AIM OF THE TASK: A line belongs in the answer only if it contains the word "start"; copy every such line from the listing below.

THE DATA:
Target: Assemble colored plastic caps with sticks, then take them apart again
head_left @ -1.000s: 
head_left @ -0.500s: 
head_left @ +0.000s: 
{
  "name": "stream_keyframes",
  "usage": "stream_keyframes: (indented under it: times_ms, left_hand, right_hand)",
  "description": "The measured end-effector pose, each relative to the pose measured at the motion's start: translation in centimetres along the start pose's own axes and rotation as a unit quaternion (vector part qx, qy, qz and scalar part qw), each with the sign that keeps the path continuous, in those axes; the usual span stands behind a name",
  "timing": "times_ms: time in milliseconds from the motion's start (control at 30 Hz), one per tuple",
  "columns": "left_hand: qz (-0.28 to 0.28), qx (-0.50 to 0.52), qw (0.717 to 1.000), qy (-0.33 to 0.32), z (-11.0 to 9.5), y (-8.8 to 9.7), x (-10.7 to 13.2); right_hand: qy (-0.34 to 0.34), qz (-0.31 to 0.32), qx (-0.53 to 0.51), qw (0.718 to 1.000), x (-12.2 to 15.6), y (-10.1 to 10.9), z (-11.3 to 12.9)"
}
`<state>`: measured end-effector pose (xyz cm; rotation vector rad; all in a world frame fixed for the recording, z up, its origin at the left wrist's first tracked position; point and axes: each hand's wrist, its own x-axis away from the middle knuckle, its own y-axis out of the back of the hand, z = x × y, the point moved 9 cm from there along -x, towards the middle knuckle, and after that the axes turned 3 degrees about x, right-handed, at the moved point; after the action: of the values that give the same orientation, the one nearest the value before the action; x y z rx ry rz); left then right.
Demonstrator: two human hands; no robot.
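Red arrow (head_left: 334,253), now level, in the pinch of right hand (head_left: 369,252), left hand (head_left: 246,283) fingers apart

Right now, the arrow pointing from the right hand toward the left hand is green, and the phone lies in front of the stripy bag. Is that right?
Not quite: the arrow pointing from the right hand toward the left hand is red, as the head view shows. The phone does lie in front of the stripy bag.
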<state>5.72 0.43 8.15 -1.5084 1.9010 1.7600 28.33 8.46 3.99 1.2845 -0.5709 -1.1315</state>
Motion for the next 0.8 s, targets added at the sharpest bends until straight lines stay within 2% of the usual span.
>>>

REPLY:
  "description": "The measured end-effector pose, each relative to the pose measured at the motion's start: translation in centimetres along the start pose's own axes and rotation as a unit quaternion (vector part qx, qy, qz and scalar part qw), each with the sign that keeps the path continuous, in those axes; the usual span stands behind a name",
  "timing": "times_ms: time in milliseconds from the motion's start (control at 30 Hz), one per tuple",

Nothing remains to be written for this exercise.